(Problem details)
Please quote exactly the lines below from the line containing "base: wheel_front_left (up" to the line containing "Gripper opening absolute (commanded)", both lines included, and nothing else.

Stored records
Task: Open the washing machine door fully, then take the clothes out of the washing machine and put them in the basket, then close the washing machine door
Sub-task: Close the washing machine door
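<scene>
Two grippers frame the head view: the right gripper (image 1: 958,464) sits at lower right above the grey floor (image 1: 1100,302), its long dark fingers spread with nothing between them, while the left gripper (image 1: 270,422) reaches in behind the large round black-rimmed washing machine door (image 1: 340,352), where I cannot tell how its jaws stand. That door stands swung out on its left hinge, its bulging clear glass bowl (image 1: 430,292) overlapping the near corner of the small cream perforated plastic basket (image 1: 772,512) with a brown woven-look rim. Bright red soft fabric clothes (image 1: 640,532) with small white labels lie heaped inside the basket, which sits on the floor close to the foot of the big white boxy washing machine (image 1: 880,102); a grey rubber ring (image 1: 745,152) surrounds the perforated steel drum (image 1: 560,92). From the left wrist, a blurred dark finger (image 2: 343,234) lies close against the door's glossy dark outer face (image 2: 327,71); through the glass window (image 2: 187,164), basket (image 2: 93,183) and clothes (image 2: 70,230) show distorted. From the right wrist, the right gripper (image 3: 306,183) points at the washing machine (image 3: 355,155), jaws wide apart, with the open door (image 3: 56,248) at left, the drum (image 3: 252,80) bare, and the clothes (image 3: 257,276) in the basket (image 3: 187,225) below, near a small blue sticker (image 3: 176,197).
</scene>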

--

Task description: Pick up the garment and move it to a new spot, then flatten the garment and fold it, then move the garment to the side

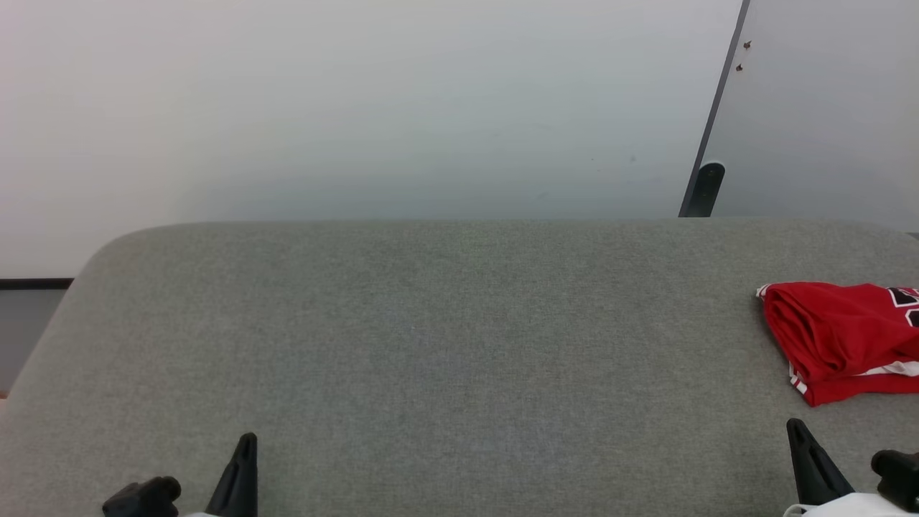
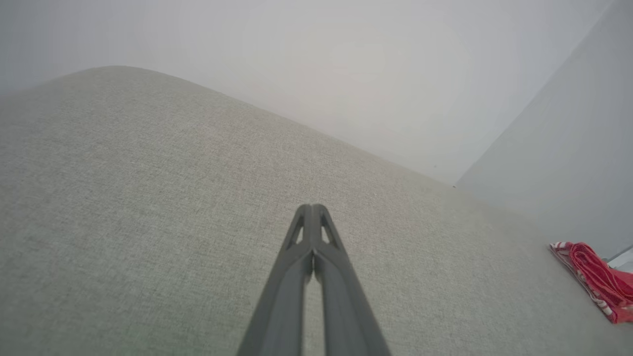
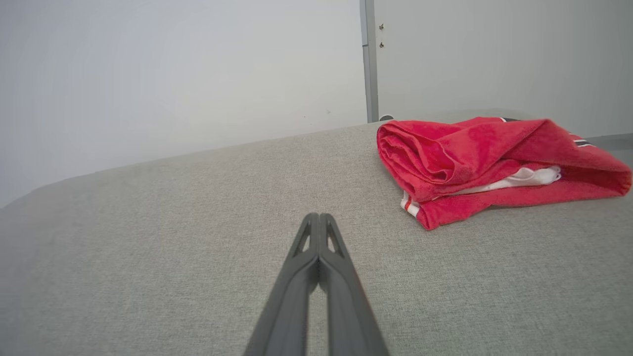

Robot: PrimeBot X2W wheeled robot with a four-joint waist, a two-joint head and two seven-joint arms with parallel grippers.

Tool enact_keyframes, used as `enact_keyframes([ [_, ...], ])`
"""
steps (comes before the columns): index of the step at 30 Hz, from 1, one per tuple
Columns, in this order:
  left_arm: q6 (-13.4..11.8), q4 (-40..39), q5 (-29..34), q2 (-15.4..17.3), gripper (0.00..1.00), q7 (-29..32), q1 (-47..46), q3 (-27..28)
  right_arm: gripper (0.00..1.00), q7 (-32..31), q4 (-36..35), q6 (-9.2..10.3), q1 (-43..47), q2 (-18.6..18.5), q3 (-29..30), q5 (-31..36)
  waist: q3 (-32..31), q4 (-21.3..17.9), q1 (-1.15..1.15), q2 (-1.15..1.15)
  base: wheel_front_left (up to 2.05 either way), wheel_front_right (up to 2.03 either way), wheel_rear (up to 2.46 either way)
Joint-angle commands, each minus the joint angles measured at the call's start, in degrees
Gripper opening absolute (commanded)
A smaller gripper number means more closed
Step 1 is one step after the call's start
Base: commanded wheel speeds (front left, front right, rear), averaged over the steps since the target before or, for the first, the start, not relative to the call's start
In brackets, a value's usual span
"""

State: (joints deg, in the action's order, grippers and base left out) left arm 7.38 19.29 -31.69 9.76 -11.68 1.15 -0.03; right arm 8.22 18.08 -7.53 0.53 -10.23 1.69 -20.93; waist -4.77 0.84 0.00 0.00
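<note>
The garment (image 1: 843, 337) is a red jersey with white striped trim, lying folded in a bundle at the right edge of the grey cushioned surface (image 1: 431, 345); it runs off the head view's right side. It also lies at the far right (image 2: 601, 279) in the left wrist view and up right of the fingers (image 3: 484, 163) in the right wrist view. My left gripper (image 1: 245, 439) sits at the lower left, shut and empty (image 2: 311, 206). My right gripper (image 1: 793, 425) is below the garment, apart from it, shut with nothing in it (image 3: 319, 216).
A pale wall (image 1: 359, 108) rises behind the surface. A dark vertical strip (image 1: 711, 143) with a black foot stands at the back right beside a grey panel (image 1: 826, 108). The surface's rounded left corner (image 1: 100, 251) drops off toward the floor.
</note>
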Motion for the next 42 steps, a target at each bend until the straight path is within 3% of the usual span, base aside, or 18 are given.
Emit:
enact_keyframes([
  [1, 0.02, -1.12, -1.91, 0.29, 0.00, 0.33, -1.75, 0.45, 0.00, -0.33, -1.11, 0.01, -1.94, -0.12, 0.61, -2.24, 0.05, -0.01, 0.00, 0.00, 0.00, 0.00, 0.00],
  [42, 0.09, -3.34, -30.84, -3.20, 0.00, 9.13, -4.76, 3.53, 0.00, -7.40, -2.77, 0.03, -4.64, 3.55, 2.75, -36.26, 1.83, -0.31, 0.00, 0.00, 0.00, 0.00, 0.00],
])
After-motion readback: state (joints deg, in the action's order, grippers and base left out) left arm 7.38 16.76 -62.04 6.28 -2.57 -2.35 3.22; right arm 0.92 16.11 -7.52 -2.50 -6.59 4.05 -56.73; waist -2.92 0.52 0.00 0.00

(Task response)
  base: wheel_front_left (up to 2.05 either way), wheel_front_right (up to 2.03 either way), wheel_rear (up to 2.46 either way)
Joint-angle commands, each minus the joint angles measured at the call's start, in degrees
Gripper opening absolute (commanded)

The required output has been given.